Когда в скором времени после «Хирургии» стали готовить второй спектакль — «Юбилей», то для участия в нем, ясное дело, был привлечен и я, как уже признанный и известный актер. Мне дали роль Хирина — именно потому, что Адриан Петрович решил, что старый и больной пьяница бухгалтер должен говорить каким-то неестественным, идиотским голосом. Я перепробовал несколько голосов и наконец извлек подходящий, откуда-то из самой глубины живота. Этот «глубинный» голос произвел настоящий фурор. Я был признан необычайным комиком, и даже сам директор гимназии после спектакля пожал мне руку и посоветовал идти на сцену.
С тех пор меня стали приглашать и помимо гимназии для участия в благотворительных спектаклях городских любителей. И приглашали всякий раз, когда надо было игран, роль с каким-то особенно отвратительным голосом Я преуспевал и вскоре прославился в этом амплуа гугнивых, шепелявых, косноязычных и заик.
Когда несколько лет спустя я обратился в провинциальную труппу, то был принят немедленно на амплуа второго характерного».
За четыре года пребывания в театре русской драмы я сыграл сто одну роль. Затем за два года в украинском театре — еще сорок пять ролей.
Актером я стал случайно.
Это было осенью тысяча девятьсот девятнадцатого года.
Город заняли деникинцы и сразу объявили мобилизацию. Я — студент — подлежал мобилизации в первую очередь. Лица на букву «С» со средним и высшим образованием должны были явиться к воинскому начальнику еще вчера. Уклоняющиеся объявлялись «вне закона». Впрочем, в ту пору и законов никаких не было.
Я не явился.
Что же мне теперь оставалось делать? Бежать? Но куда? Как?
Мне было девятнадцать лет, и я был начальником морга. До этого я успел побывать добровольцем-санитаром и даже начальником сыпнотифозного барака. Деникинцы пришли и на второй же день переименовали Красный Крест на Югокрест, и всему персоналу приказано было надеть погоны. Я не хотел пришивать погоны и подал рапорт с просьбой перевести меня на работу в морг. Разве сунется кто-нибудь в морг, где полно сыпнотифозных и дизентерийных мертвецов, проверять, носишь ли ты погоны?
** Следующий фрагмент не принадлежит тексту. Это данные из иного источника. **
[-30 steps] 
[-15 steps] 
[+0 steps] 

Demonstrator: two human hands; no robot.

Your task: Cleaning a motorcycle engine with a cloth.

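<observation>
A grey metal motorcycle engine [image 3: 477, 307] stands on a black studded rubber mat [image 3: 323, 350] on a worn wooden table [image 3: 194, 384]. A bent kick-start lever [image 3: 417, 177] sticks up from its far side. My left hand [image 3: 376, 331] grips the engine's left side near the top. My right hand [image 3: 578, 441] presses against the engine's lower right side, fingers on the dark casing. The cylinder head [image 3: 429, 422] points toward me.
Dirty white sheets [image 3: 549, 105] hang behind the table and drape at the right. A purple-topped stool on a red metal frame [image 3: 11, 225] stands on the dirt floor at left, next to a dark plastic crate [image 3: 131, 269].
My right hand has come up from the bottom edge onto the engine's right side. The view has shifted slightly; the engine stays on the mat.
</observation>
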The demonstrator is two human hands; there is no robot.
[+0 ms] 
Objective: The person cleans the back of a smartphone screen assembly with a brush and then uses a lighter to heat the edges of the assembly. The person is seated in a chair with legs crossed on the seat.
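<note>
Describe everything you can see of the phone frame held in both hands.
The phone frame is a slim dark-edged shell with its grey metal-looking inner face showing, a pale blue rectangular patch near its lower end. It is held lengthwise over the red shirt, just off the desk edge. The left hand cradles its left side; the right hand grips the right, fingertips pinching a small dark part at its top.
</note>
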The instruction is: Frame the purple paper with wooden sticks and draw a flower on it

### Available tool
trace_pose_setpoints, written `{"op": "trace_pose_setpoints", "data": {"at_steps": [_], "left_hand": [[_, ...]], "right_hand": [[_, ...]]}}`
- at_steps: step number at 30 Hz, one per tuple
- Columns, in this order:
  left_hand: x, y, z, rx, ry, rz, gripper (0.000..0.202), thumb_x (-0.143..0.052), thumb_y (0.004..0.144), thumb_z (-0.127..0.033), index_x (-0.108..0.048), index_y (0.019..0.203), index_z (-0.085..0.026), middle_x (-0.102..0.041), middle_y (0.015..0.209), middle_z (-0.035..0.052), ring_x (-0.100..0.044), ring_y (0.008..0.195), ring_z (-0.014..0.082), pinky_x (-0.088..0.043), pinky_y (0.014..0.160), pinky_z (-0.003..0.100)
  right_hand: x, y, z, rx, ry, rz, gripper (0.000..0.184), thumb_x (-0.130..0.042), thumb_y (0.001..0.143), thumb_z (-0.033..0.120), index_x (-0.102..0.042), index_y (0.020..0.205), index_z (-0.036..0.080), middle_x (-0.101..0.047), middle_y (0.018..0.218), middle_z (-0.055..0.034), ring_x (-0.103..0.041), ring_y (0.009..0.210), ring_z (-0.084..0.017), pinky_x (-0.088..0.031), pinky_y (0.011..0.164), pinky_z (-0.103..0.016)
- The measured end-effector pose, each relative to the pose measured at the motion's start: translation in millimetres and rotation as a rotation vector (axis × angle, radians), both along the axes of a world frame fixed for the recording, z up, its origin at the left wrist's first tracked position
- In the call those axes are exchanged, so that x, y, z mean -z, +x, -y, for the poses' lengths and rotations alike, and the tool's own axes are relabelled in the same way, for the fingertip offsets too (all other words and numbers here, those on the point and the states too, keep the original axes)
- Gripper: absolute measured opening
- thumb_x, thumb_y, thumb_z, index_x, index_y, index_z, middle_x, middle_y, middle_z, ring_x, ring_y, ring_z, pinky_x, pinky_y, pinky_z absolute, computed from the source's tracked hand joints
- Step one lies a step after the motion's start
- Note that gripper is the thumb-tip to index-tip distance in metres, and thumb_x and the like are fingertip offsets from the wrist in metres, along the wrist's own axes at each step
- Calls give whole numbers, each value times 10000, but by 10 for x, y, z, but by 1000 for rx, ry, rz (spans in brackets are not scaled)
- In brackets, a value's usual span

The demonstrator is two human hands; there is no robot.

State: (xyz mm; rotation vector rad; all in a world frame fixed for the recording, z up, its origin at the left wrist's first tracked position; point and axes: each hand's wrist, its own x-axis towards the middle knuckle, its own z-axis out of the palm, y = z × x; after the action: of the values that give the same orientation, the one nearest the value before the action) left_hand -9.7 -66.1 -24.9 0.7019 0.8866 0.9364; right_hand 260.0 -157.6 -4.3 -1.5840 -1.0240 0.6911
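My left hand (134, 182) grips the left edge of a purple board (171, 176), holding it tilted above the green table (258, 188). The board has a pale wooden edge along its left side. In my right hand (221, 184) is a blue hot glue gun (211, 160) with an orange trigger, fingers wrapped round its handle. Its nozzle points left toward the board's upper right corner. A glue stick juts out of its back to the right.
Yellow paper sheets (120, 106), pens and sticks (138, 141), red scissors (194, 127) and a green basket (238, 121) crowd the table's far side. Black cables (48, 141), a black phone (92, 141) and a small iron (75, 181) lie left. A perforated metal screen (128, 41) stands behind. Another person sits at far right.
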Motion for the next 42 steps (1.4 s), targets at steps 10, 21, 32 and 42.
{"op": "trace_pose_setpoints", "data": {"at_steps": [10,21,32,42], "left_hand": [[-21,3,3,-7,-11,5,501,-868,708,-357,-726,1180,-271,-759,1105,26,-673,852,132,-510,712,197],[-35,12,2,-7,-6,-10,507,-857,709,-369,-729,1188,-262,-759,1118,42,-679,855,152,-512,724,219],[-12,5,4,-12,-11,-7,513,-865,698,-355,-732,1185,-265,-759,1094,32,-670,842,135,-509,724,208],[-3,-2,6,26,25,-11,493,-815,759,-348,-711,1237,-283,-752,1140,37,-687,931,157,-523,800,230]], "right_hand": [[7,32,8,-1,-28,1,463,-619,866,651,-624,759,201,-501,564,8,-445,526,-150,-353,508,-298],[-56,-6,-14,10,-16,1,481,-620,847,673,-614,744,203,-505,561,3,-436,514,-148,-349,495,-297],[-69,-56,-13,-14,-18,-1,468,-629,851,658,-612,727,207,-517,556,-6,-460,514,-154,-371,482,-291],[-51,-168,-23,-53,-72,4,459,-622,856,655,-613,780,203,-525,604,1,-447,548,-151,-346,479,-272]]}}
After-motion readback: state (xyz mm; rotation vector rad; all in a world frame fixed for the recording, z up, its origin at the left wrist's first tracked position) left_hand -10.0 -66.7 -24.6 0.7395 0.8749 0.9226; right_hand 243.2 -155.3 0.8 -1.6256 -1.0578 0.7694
Я был начальником морга, у меня был помощник — лекпом — и четыре санитара. На рассвете мы вывозили в овраги умерших накануне и заливали их известью, днем снимали сыпнотифозных и дизентерийных больных с эшелонов, после обеда обменивали по лазаретам тех из них, которые были еще живы, на умерших. Вечером мы садились вокруг печки в дежурке при морге, пекли картошку, и старший санитар Сыч запевал старинную молдавскую песню. На черной крыше барака под белым флагом с красным крестом мы нарисовали известью большой белый череп с двумя скрещенными костями под ним, — и люди обходили наши бараки за десять дорог. Разве сюда придут проверять, кто подлежит мобилизации, а кто не подлежит?
В тот вечер мертвецов было не так уж много — сорок семь, за Лиляковскими оврагами мы наворовали картошки, в печке пылали старые шпалы, картошку мы выхватывали прямо из углей, быстро разламывали и посыпали красной, йодистой солью. Потом запивали кипятком и курили подольский бакун-самосад, тихо покачиваясь в такт очередной дойне старшего санитара Сыча.